ACTIVITY
A word-for-word restatement of the full listing is required.

INFORMATION SUPPLIED
- Opening Delimiter -

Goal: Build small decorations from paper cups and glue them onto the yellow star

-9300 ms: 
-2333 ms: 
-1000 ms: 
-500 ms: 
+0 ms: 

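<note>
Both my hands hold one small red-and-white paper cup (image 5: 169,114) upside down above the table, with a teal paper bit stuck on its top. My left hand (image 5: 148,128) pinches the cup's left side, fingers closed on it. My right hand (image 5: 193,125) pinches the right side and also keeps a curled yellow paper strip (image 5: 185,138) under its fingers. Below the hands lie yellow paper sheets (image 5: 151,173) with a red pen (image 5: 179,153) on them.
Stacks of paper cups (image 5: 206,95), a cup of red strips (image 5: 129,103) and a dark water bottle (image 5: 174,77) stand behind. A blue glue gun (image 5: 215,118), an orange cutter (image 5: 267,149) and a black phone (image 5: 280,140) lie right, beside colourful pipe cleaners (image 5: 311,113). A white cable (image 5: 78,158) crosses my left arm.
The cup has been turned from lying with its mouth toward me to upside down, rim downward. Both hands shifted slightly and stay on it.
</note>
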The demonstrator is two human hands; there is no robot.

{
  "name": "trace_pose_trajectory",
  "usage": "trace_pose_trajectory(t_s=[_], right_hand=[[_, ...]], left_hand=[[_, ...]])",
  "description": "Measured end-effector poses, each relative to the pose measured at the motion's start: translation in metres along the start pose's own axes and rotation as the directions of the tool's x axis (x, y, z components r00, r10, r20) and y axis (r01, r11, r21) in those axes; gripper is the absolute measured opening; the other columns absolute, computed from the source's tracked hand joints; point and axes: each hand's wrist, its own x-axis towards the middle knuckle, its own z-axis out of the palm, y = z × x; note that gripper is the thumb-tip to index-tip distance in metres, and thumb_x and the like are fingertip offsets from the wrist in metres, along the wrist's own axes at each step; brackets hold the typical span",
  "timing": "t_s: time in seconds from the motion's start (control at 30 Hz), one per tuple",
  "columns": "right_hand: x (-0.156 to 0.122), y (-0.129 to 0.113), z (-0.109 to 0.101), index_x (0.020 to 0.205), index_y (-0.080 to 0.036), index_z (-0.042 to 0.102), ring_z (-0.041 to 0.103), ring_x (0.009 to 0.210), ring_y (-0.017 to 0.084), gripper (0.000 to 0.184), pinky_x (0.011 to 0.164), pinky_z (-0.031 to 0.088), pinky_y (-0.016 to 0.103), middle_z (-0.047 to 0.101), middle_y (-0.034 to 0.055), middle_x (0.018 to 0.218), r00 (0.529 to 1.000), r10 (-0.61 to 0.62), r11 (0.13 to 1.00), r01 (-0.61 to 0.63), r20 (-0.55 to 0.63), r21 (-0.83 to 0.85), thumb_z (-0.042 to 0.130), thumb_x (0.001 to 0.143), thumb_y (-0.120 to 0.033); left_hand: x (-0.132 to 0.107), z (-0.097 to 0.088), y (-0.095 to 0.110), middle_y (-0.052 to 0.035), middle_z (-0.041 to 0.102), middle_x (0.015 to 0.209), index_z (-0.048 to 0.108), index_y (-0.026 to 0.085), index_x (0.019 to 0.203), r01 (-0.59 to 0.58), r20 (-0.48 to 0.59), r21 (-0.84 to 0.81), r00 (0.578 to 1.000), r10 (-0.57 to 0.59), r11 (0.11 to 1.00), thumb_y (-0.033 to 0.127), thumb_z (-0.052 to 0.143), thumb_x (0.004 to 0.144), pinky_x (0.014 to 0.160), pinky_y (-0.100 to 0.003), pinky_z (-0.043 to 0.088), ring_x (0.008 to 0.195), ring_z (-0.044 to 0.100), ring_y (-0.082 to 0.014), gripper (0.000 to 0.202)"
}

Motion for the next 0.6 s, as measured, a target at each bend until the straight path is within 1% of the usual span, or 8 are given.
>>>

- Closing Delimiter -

SOLVED PROBLEM
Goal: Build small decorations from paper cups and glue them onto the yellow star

-9300 ms: 
-2333 ms: 
-1000 ms: 
-500 ms: 
+0 ms: 

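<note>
Both my hands hold one small red-and-white paper cup (image 5: 169,114) upside down above the table, with a teal paper bit stuck on its top. My left hand (image 5: 148,128) pinches the cup's left side, fingers closed on it. My right hand (image 5: 193,125) pinches the right side and also keeps a curled yellow paper strip (image 5: 185,138) under its fingers. Below the hands lie yellow paper sheets (image 5: 151,173) with a red pen (image 5: 179,153) on them.
Stacks of paper cups (image 5: 206,95), a cup of red strips (image 5: 129,103) and a dark water bottle (image 5: 174,77) stand behind. A blue glue gun (image 5: 215,118), an orange cutter (image 5: 267,149) and a black phone (image 5: 280,140) lie right, beside colourful pipe cleaners (image 5: 311,113). A white cable (image 5: 78,158) crosses my left arm.
The cup has been turned from lying with its mouth toward me to upside down, rim downward. Both hands shifted slightly and stay on it.
</note>
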The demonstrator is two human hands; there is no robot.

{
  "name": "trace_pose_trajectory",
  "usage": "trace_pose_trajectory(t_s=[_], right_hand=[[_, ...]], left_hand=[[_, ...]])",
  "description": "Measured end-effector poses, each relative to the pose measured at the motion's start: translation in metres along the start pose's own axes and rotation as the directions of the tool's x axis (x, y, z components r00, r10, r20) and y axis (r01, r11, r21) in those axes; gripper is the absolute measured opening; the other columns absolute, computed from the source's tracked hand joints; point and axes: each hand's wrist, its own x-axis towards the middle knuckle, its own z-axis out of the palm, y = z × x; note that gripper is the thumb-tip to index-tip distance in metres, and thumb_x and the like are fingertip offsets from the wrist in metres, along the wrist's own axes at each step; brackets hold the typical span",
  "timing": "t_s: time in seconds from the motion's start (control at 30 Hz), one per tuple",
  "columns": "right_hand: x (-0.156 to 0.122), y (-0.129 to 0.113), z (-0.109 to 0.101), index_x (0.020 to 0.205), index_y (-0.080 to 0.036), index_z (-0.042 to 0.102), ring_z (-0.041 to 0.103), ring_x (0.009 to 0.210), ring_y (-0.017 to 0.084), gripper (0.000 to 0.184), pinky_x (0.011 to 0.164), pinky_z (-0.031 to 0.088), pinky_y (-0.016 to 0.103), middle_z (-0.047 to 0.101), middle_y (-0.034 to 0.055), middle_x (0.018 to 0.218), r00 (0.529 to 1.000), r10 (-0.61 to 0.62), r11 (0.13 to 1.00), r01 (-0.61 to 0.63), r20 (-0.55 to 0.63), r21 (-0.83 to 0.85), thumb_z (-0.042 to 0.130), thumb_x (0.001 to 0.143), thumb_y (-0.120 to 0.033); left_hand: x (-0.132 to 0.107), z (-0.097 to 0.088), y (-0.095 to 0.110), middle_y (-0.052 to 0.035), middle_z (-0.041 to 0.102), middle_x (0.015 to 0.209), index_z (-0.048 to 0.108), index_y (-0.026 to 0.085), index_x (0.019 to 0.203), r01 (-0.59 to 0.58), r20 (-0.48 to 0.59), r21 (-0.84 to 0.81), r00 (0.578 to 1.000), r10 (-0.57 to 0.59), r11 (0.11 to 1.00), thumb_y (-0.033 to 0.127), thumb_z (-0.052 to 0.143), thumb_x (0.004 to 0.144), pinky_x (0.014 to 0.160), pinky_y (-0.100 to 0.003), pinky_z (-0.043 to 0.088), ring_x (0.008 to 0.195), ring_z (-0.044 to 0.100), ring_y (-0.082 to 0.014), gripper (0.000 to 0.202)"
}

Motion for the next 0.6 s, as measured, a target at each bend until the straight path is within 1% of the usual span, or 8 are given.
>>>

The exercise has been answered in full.